Brett has a thigh holster, and she wore a skirt so she could wear the holster and the snub-nose .38 she owns. It’s not that she goes around wearing a thigh holster and a .38, but recent events had led to this, and she has a license. In Texas, with the right training and certification you’re allowed to carry a concealed handgun. It’s a law Leonard loves and I hate, but I’m a hypocrite, because I keep a revolver in my glove box, and from time to time on my person. I’m even more of a hypocrite because, unlike Brett, I never bothered to get a license.
We walked to the metal stairs, went up and found the number the caller had given Brett, and knocked. Thirty seconds didn’t pass before the door opened and a face showed over the chain inside the door, and it was some face.
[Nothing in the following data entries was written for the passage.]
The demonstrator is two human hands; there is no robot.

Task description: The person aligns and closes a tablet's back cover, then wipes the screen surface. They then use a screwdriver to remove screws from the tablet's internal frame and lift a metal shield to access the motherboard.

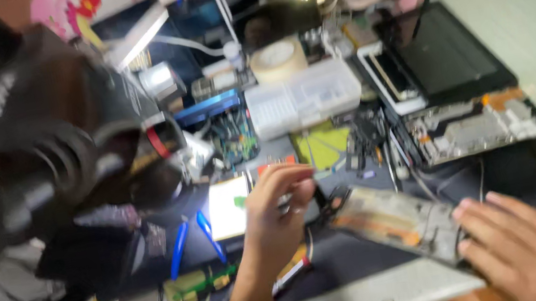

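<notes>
1. The person's right hand (520,249) grips the near end of an opened phone (398,219), a flat slab with its circuit side up, fingers laid over its lower right edge. The slab is tilted, seemingly raised a little above the dark mat (345,254) on the bench (375,300).
2. The left hand (279,211) is curled just beside the slab's far left corner, fingertips pinched together on something small and thin; the blur keeps me from telling what it is.
3. Blue-handled pliers (192,241) lie on the mat to the left of that hand, next to a brightly lit white pad (229,207).
4. Farther back on the bench sit a clear plastic parts box (306,96), a roll of pale tape (278,59) behind it, and a yellow-green sheet (322,144) in front of it.
5. To the right, a second opened device (473,127) lies with its insides showing, just in front of a dark tablet-like screen (450,56).
6. A large black microscope body (41,154) looms at the left, badly blurred.
7. Small tools lie scattered between the parts box and the slab, too smeared to name.
</notes>
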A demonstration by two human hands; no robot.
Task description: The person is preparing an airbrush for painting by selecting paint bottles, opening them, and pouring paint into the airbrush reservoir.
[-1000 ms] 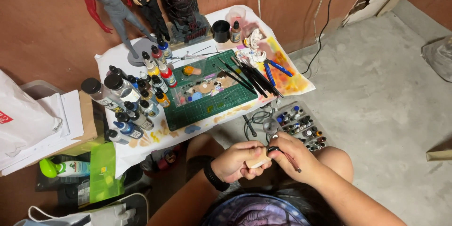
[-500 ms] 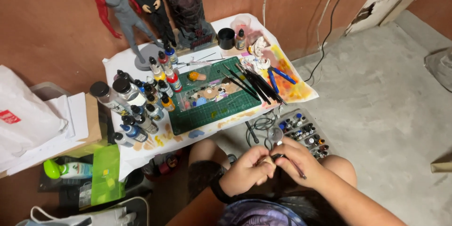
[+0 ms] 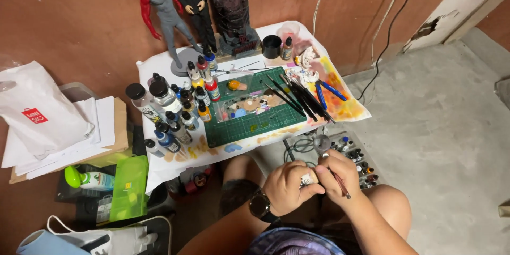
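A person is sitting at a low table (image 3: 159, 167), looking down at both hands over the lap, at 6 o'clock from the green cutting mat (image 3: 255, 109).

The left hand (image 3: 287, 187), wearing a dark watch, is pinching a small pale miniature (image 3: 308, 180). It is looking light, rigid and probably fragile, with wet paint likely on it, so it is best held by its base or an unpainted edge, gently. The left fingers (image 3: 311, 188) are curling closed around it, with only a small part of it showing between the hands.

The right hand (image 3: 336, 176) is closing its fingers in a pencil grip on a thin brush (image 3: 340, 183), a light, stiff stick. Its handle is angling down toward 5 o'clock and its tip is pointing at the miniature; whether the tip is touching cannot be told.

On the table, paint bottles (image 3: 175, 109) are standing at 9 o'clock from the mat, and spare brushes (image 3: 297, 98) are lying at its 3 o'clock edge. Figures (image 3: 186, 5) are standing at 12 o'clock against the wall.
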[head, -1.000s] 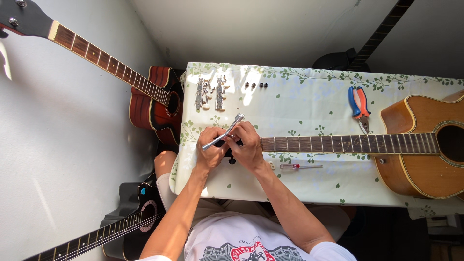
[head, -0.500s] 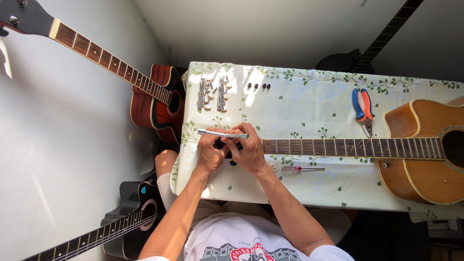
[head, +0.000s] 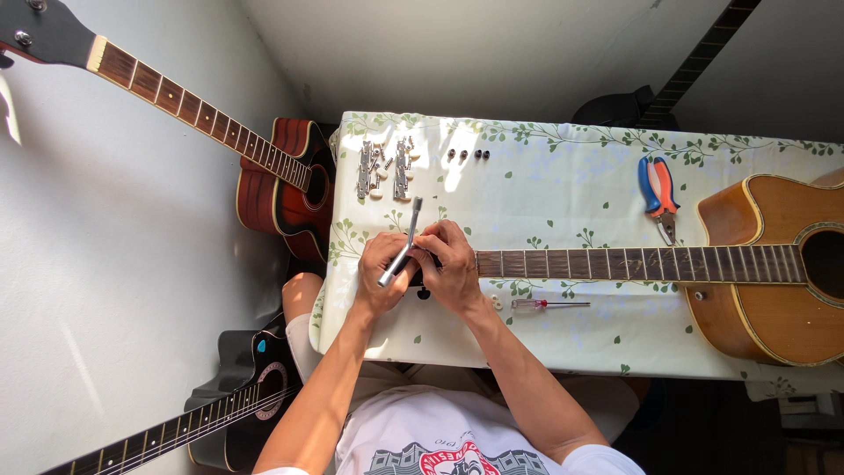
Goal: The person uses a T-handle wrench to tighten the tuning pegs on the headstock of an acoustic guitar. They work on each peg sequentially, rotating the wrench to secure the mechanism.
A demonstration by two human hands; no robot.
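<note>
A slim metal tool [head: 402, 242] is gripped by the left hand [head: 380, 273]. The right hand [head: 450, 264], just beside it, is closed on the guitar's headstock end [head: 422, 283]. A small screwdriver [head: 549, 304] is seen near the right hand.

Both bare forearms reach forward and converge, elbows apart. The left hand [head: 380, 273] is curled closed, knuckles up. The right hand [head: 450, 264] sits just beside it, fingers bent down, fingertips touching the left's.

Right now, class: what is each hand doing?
Left hand: closed on a metal rod-like tool.
Right hand: closed over the guitar's head end; what it grips cannot be told.
</note>
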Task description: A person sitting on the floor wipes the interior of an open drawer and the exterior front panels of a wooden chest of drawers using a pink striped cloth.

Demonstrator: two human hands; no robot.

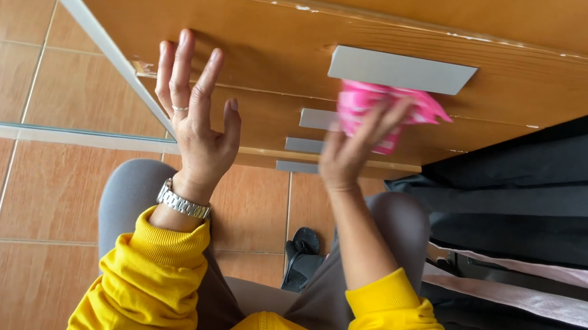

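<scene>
Being pressed against a wooden drawer front (pixel 267 41), a pink cloth (pixel 387 109) is being clutched in the right hand (pixel 353 147), just below the uppermost flat metal handle (pixel 401 70). The left hand (pixel 198 117) is being held open and empty, fingers spread, its fingertips close to the wood near the left edge, though contact cannot be confirmed. How much of the wiping is being finished is hard to judge, since the cloth is blurred; three lower drawers (pixel 269 125) are being left below it. All drawers are being kept shut, so their contents are being hidden. Dark and pale garments (pixel 558 201) are being hung at the right.
</scene>
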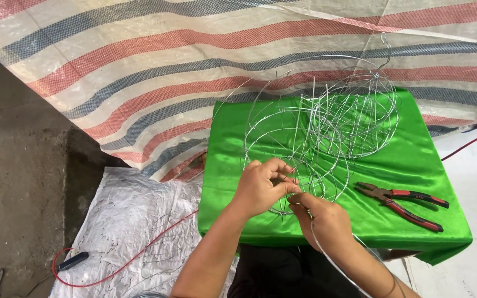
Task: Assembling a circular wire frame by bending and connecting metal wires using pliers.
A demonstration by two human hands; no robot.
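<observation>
A tangle of thin silver wire frames [310, 132], made of rings and straight struts, lies on a bright green satin cloth [415, 160]. My left hand [260, 186] pinches a wire at the near edge of the frame. My right hand [327, 221] sits just below it, fingers closed on the same wire joint, and a loose wire strand [332, 262] runs down past my wrist. Both hands meet at the front middle of the cloth.
Red-handled pliers [401, 201] lie on the cloth to the right of my hands. A red, blue and white striped tarp [139, 66] covers the back. White plastic sheet [122, 221] with a red cable [111, 273] and a dark plug [73, 260] lies left on concrete floor.
</observation>
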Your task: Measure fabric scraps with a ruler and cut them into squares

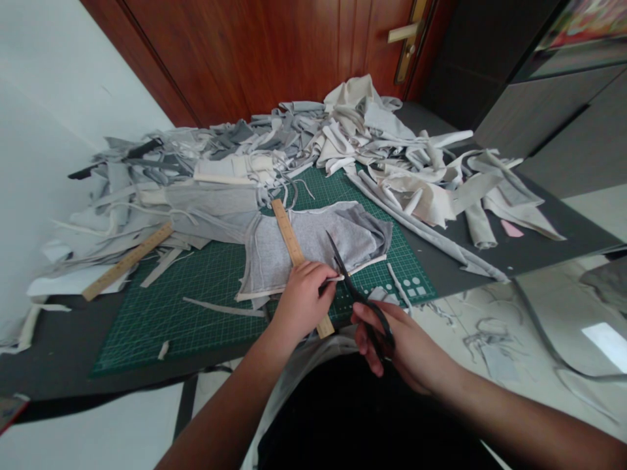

It looked like first base after a hot season in the Astrodome: pocked and beaten and not too clean. He stuck the face out enough so I could see his nose had been broken and some teeth with it, and recently. Behind the face I could see a body that looked as if it ought to be used to hold up something heavy. He took the chain off for a better look at us, and we got a better look at him. He wore a dirty white dress shirt and black pants with gray pinstripes and shiny black dress shoes, except for the toe tips, which looked to have been dipped in shit.
“You Brett?” he said.
Brett nodded.
“We told you not to bring nobody,” he said.
“You, or whoever I spoke to, said I could have someone drive me,” Brett said.
“We thought you meant some other woman,” the face said.
“I didn’t say that,” Brett said. “What’s it matter?”
“I don’t know it matters,” said the man, “but we didn’t think you’d bring no man.”
“Well,” Brett said. “I don’t know why you shouldn’t have thought it.”
“Hey,” I said, “do I look dangerous to you?”
“Naw, you don’t look dangerous,” he said, and he walked away from the door and we followed inside.
The first thing I noticed was a midget sitting on the bed. I think that’s normal, noticing a midget first. He had on a tailored blue Western suit and shiny blue cowboy boots and a gold cowboy shirt with silver snaps and a string tie with a silver cow head clasp holding it together. The suit looked as if it had once been expensive and nice, but now it was covered in filth and so was the shirt. The steer horns leaned a little too far left and somehow gave the midget an unbalanced look, as if he had been laid out without the use of a plumb line. I figured originally a hat had gone with the outfit, but now his blazing red hair was scattered over his head in such a way if you took a photo of it, it might look like a man with his head on fire, à la Brett’s ex-husband. He had a big thick cigar in his mouth, but it wasn’t lit, and his feet dangled off the side of the bed almost two feet from the ground. He had a face I couldn’t judge for age. He might have been thirty or forty or fifty. For all I knew, he was twenty-one and constipated or had just previously passed a kidney stone.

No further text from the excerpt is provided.